SS&F: The film incorporates several histories, not solely of Playland Cafe, but also cinema. How did you play with the technological advancement of cinema and existing materials?
GW: The role of technology played sonically within the bars present [in the film]. I think the emergence of the jukebox in the bar has a lot of symbolic meaning. Throughout this film, we really do explore the social dimension of objects, and what they mean for this specific society of back-of-house staff and performers who occupied the bar. Working with Jo Jo [Lam, the film’s cinematographer] to manifest the look, we were really interested in something that felt contemporary, but also explored a liminal space in regards to the cinematography. I was worried that using 16mm would evoke nostalgia meeting nostalgia. They cancel each other out and become their own dialectic. Because so much of the film is rife with queer nostalgia, using a digital format to capture that elevated what was on-screen, instead of leveling it with something that would have felt like artifice.
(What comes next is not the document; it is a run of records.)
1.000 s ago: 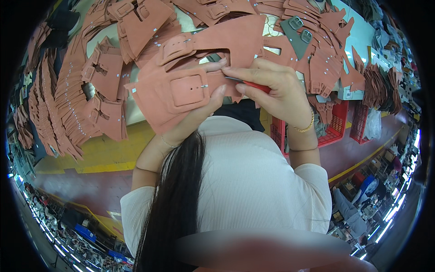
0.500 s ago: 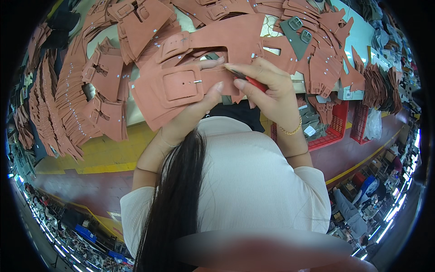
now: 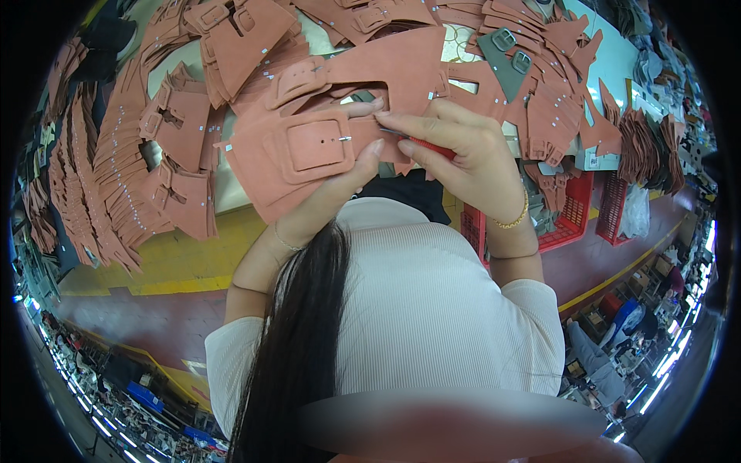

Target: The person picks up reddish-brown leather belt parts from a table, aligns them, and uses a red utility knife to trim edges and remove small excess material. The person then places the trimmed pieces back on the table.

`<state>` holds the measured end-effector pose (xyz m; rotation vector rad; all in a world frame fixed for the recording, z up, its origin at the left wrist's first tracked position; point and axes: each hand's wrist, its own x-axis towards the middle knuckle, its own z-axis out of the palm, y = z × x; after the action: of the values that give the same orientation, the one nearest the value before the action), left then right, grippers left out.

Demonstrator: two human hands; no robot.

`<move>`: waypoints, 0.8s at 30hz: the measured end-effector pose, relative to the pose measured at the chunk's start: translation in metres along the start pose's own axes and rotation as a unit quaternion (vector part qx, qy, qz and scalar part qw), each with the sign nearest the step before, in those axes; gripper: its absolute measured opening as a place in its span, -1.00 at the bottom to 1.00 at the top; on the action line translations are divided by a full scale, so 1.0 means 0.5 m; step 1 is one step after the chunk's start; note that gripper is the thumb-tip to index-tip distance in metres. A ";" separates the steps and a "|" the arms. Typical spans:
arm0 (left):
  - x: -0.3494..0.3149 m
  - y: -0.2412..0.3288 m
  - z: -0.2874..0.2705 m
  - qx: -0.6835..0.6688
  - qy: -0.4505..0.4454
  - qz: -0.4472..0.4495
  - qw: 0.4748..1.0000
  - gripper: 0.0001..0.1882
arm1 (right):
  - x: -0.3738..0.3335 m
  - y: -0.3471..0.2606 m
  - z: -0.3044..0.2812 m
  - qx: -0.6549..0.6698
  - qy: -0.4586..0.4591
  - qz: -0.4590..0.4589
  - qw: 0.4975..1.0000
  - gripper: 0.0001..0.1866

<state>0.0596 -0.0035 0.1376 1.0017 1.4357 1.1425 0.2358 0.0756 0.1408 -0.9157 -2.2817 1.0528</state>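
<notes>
Two buckled straps cross a salmon-coloured leather shoe upper (image 3: 255,162), held tilted above the table's near edge. My left hand (image 3: 351,174) is closed on it from below, thumb on the lower strap beside the large leather-covered buckle (image 3: 318,147). A metal prong shows at that buckle's right bar. My right hand (image 3: 463,154) grips a small red-handled tool (image 3: 434,148) with a thin metal tip, close against the strap just right of my left thumb. My right fingertips touch the leather there; the tool's exact kind is partly hidden by my fingers.
Stacks of similar salmon uppers (image 3: 174,127) cover the table on both sides. A dark green buckled piece (image 3: 505,65) lies at the back right. Below the table's right edge stand red plastic crates (image 3: 575,208), one holding dark green pieces.
My right hand has shifted slightly right and down with the red-handled tool, its fingers straighter along the strap. The upper and its large buckle have moved slightly right.
</notes>
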 end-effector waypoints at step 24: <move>-0.002 -0.011 -0.008 -0.106 0.006 -0.010 0.994 -0.62 | -0.005 0.005 0.012 0.267 -0.018 0.091 0.959 -0.69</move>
<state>0.0557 -0.0062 0.1327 0.8315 1.3005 1.2601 0.2345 0.0719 0.1351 -0.8844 -1.8082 1.6665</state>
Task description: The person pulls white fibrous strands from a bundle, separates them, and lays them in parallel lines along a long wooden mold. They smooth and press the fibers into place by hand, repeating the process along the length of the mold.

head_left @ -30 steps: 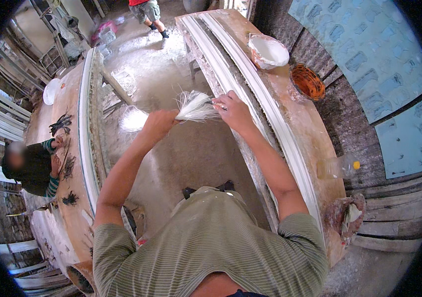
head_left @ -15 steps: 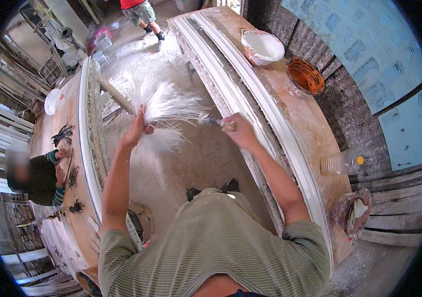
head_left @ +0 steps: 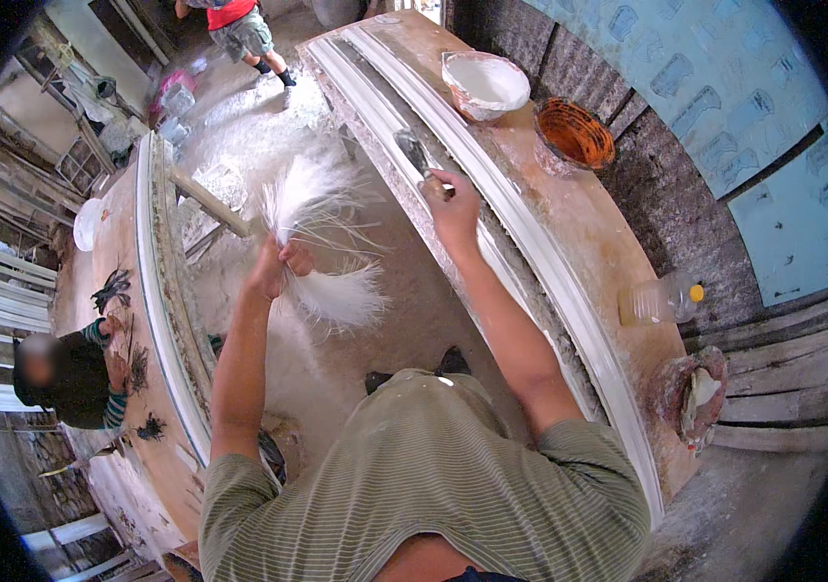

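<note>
Head view, observed from beside the worker: the left hand (head_left: 278, 267) has its fingers pressed together around the waist of a white fibre bundle (head_left: 305, 199), which is in the air over the aisle, touching neither bench. It is gripped at the middle, presumably so that both ends stay free; one tuft fans upward beyond the fist, the other spreads to its right. The right hand (head_left: 456, 206) pinches the handle of a brush-like tool (head_left: 412, 148) between thumb and fingers, its dark head pointing away, which would keep the fingers off the working end. That head appears over the aisle-side edge of the right bench (head_left: 584, 218), near the inner of two long white strips; contact cannot be confirmed. Both strips run parallel to that edge, apparently for access from the aisle. Along the opposite, wall-side edge stand a white bowl (head_left: 462, 100), an orange bowl (head_left: 574, 128), a clear bottle (head_left: 661, 302) lying on its side and a crusted dish (head_left: 700, 393), presumably set there to leave the strips reachable. Across the aisle, a co-worker (head_left: 69, 373) handles dark strands (head_left: 139, 367) at the outer edge of the left bench (head_left: 123, 228).
</note>
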Demonstrator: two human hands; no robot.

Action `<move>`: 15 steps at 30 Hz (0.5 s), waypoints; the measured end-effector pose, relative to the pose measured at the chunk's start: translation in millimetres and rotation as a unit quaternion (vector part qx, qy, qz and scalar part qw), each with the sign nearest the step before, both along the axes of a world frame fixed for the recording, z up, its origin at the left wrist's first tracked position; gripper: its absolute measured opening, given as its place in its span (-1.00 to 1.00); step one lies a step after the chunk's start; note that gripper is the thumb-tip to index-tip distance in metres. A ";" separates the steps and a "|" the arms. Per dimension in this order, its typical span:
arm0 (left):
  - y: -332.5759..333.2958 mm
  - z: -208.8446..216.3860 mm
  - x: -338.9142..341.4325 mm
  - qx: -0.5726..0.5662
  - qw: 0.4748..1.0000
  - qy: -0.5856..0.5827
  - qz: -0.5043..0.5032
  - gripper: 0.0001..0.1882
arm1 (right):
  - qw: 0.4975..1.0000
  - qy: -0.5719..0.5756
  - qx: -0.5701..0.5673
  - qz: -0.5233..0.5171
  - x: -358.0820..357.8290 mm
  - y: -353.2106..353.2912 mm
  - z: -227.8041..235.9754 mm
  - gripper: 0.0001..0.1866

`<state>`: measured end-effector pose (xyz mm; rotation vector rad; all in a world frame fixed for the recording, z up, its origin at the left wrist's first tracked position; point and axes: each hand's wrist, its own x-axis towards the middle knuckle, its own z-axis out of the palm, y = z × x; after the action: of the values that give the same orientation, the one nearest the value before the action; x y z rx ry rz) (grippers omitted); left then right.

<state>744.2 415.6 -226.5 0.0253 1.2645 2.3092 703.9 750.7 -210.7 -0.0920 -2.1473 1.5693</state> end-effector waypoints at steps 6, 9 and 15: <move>6.0 5.5 -4.8 0.086 0.996 0.030 -0.016 -0.50 | 0.973 -0.010 0.132 0.186 29.8 26.7 -12.8 -0.72; 19.5 2.9 -5.6 0.088 0.994 -0.060 0.033 -0.44 | 0.952 0.001 0.171 0.254 41.8 2.7 3.6 -0.70; 51.9 11.5 -6.7 0.077 0.996 -0.011 -0.050 -0.44 | 0.998 -0.024 0.021 0.061 -8.2 -25.2 -21.4 -0.72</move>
<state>737.5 467.5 -215.0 0.1126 1.0477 2.3096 695.6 725.5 -232.1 0.0143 -2.2599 1.6032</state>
I think the artifice of the whole film is so omnipresent, that our job was to play there and highlight when it was present.
SS&F: How do you see the role of technology's advancement in queer communities?
GW: I think technology in queer communities and hookup culture in cruising has been blamed for the disappearance of these brick-and-mortar spaces. I think that is a complete misunderstanding. It's a way for governments to sidestep the roles that they played in erasing subcultures. I think Grindr is just a new avenue of meeting people, of course, but the queer brick-and-mortar gathering space is still historically important. Grindr didn't kill the gay bar. Urban renewal did. Gentrification did. I think any sort of digital experience augments your physical reality and brings people who seemingly have disparate lives together. I think these emergent technologies gave people an opportunity to network where there otherwise were no opportunities to network. But specifically Playland was the subject of huge pressure from the Boston Redevelopment Authority. Government intervention in urban renewal efforts is historically the thing that has caused these spaces to close. I'm team Grindr and team gay bar.